Exploring disparities in peer review
(a) Effects of the subfield of neuroscience on sentiment (left) and politeness (right) scores. No effects were observed on sentiment (Kruskal-Wallis ANOVA, H = 2.380, P = 0.6663) or politeness (Kruskal-Wallis ANOVA, H = 8.211, P = 0.0842). n = 178, 149, 100, 20, 125 reviews per subfield.
(b) Effects of geographical location of the senior author on sentiment (left) and politeness (right) scores. No effects were observed on sentiment (Kruskal-Wallis ANOVA, H = 1.856, P = 0.3953) or politeness (Kruskal-Wallis ANOVA, H = 0.5890, P = 0.7449). n = 239, 208, 103 reviews per continent.
(c) Effects of QS World Ranking score of the senior author’ institutional affiliation on sentiment (left) and politeness (right) scores. No effects were observed on sentiment (Linear regression, R2 = 0.0006, P = 0.6351) or politeness (Linear regression, R2 < 0.0001, P = 0.9804). n = 430 reviews.
(d) Effects of the first author’s name on sentiment (left) and politeness (right) scores. No effects were observed on sentiment (Mann-Whitney test, U = 19521, P = 0.2131) but first authors with a female name received significantly less polite reviews (Mann-Whitney test, U = 17862, P = 0.0080, Hodges-Lehmann difference of 2.5). Post-hoc tests on the data split per lowest/median/highest politeness score indicated significantly lower politeness scores for females for the lowest (Mann-Whitney test, U = 1987, P = 0.0103, Hodges-Lehmann difference of 5) and median (Mann-Whitney test, U = 1983, P = 0.0093, Hodges-Lehmann difference of 2.5) scores, but not of the highest score (Mann-Whitney test, U = 2279, P = 0.1607). n = 206 (F), 204 (M) reviews for top panels; n = 71 (F), 74 (M) papers for lower panel (but n = 54 (F), 53 (M) papers for median scores, because not all papers received 3 reviews).

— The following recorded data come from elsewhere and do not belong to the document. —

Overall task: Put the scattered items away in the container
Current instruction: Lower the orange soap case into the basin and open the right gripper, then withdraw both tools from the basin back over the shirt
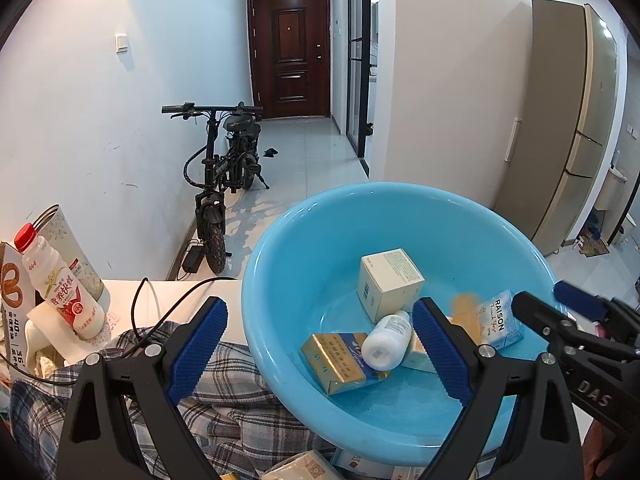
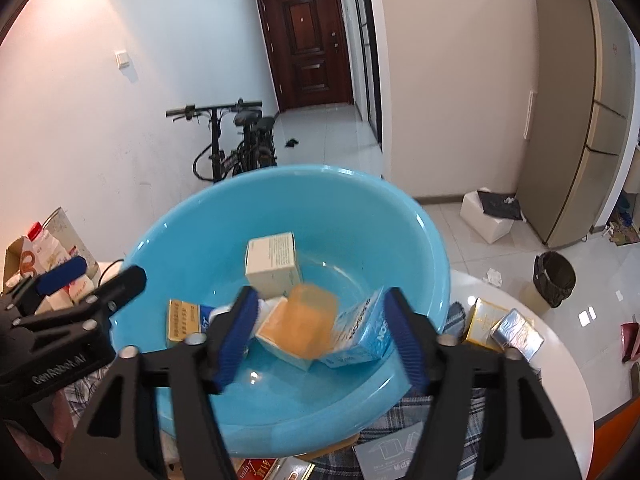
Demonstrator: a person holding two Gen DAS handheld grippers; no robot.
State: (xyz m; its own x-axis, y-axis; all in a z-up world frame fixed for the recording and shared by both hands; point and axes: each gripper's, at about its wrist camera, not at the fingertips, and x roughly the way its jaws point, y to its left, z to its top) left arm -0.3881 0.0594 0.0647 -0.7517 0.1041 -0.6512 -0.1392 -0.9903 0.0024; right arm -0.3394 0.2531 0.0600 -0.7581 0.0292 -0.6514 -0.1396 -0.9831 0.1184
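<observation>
Orange and blurred, a small translucent-looking orange box point(image 2: 310, 322) sits between the blue ribbed fingers of the right claw point(image 2: 320, 334), whose jaws stand spread with a gap on either side of it, so the pads are not pressing it; it looks to be dropping free into the round light-blue plastic basin point(image 2: 160, 248). From the right claw the box lies dead ahead at twelve o'clock, low over the basin floor, and its smear hides which way its long axis runs. Below it lie a pale cream cardboard carton point(image 2: 274, 264) at eleven o'clock, a blue-and-white carton marked RAISON point(image 2: 360, 336) at two o'clock, a gold-and-blue flat pack point(image 1: 344, 360) and a white plastic bottle point(image 1: 386, 342). The left claw point(image 1: 320, 350) is also spread and empty, straddling the basin's near rim. Gold and silver packs point(image 2: 502, 328) wait on the round white desk point(image 2: 560, 360) at three o'clock of the right claw, nearer that hand than the left, so they seem its likely next pick.
</observation>
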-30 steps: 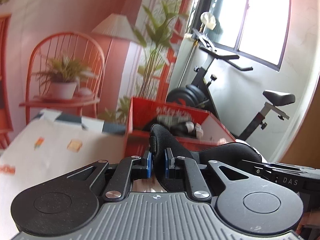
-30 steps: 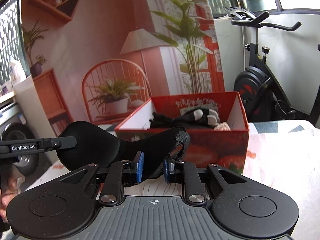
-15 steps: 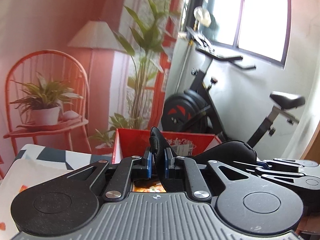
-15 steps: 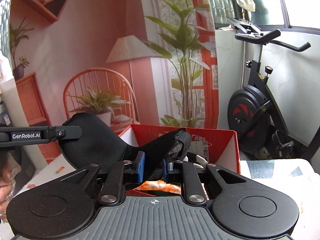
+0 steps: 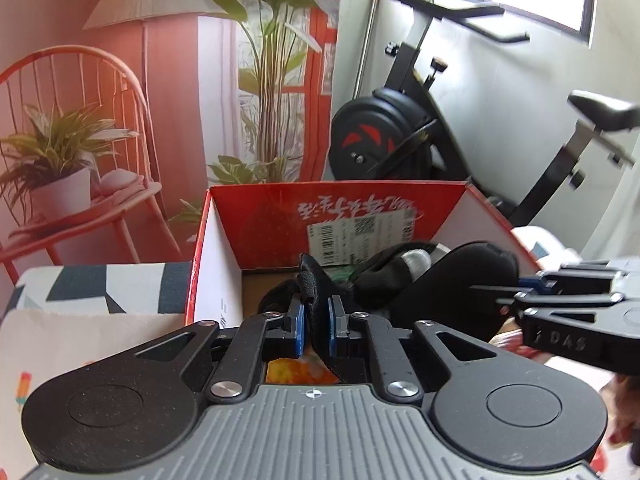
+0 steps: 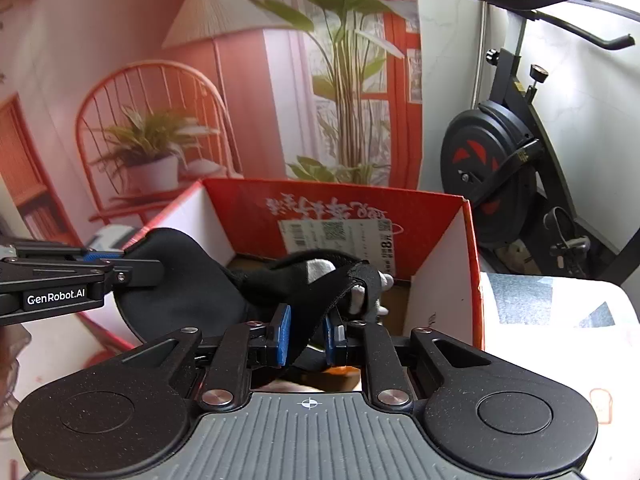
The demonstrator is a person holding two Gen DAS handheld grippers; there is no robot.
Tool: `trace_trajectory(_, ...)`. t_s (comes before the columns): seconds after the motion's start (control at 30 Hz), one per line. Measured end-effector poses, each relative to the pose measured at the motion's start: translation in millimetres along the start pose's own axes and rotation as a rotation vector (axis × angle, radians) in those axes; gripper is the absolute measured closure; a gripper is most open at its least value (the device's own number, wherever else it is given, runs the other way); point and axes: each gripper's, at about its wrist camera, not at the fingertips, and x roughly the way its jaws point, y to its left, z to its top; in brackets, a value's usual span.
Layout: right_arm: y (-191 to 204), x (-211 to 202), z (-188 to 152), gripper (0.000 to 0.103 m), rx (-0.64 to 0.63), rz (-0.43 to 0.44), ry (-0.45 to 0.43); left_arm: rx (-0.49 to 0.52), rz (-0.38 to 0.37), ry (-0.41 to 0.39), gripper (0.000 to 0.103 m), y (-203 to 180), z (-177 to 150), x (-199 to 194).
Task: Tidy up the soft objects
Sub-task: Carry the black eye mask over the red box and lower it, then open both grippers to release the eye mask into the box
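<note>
Black soft pad [image 5: 460, 280] is held over the red box [image 5: 216, 240], pinched at opposite ends by the closed left gripper [image 5: 316, 326] and right gripper [image 6: 306, 334]; both should be lowered level before release.

The red box [image 6: 472, 264] stands open on top. Black gloves [image 6: 320, 264] already fill part of its floor, and its walls hem the sides.
</note>
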Motion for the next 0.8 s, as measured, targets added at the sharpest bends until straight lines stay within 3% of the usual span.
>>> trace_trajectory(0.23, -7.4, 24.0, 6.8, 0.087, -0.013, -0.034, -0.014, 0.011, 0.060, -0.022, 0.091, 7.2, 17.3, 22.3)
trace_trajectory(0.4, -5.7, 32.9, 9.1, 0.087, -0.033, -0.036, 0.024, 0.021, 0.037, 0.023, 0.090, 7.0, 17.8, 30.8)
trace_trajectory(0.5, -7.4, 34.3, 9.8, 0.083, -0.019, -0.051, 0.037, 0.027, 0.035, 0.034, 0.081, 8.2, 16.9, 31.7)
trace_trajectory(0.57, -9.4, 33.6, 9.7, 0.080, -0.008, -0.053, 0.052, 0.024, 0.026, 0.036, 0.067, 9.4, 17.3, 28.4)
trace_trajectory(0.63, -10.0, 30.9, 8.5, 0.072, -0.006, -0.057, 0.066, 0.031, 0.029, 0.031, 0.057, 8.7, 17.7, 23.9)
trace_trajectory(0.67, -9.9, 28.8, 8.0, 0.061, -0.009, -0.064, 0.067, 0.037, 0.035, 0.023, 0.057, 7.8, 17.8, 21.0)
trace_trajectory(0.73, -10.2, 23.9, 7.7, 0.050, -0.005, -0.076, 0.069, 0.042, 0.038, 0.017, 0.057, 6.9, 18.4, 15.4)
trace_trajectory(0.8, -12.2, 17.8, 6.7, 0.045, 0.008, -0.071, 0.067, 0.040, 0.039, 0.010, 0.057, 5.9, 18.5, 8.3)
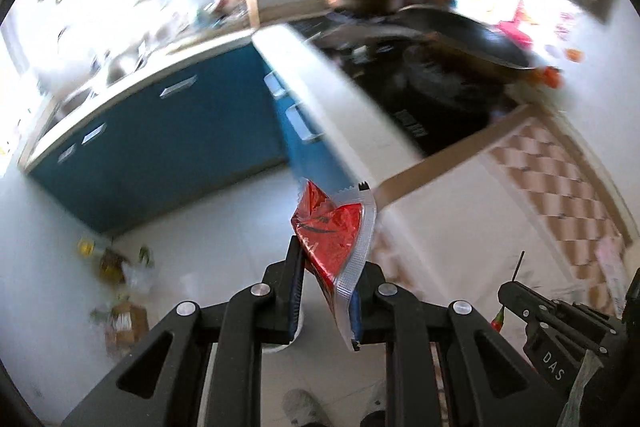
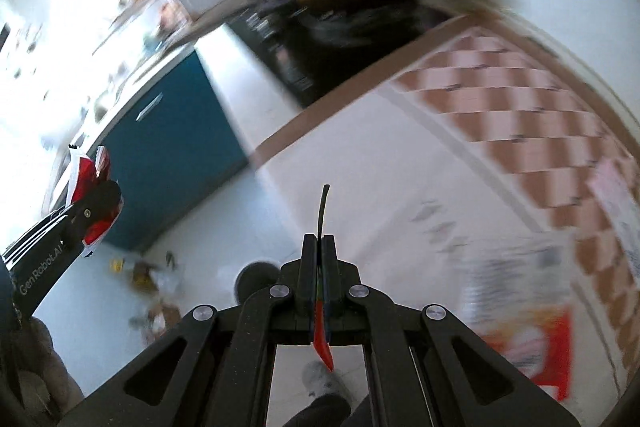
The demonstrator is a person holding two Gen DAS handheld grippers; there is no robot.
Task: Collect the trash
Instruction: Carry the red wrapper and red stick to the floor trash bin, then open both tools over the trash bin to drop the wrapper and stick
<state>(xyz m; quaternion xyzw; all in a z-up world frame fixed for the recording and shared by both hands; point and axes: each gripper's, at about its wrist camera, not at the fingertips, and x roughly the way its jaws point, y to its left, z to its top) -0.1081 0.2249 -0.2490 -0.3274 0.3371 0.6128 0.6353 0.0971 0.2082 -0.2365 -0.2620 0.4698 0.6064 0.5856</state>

(e) Effects of the senior author’s gender on sentiment (left) and politeness (right) scores. Women received more favorable reviews than men (Mann-Whitney test, U = 28007, P = 0.0481, Hodges-Lehmann difference of 5) but no effects were observed on politeness (Mann-Whitney test, U = 29722, P = 0.3265). Post-hoc tests on the data split per lowest/median/ highest sentiment score indicated no effect of gender on the lowest (Mann-Whitney test, U = 3698, P = 0.7963) and median (Mann-Whitney test, U = 3310, P = 0.1739) sentiment scores, but the highest sentiment score was higher for women (Mann-Whitney test, U = 2852, P = 0.0072, Hodges-Lehmann difference of 5). n = 155 (F), 405 (M) reviews for top panels; n = 53 (F), 143 (M) papers for lower panel (but n = 39 (F), 102 (M) papers for median scores, because not all papers received 3 reviews). Asterisks indicate statistical significance in Mann-Whitney tests; * P < 0.05, ** P < 0.01.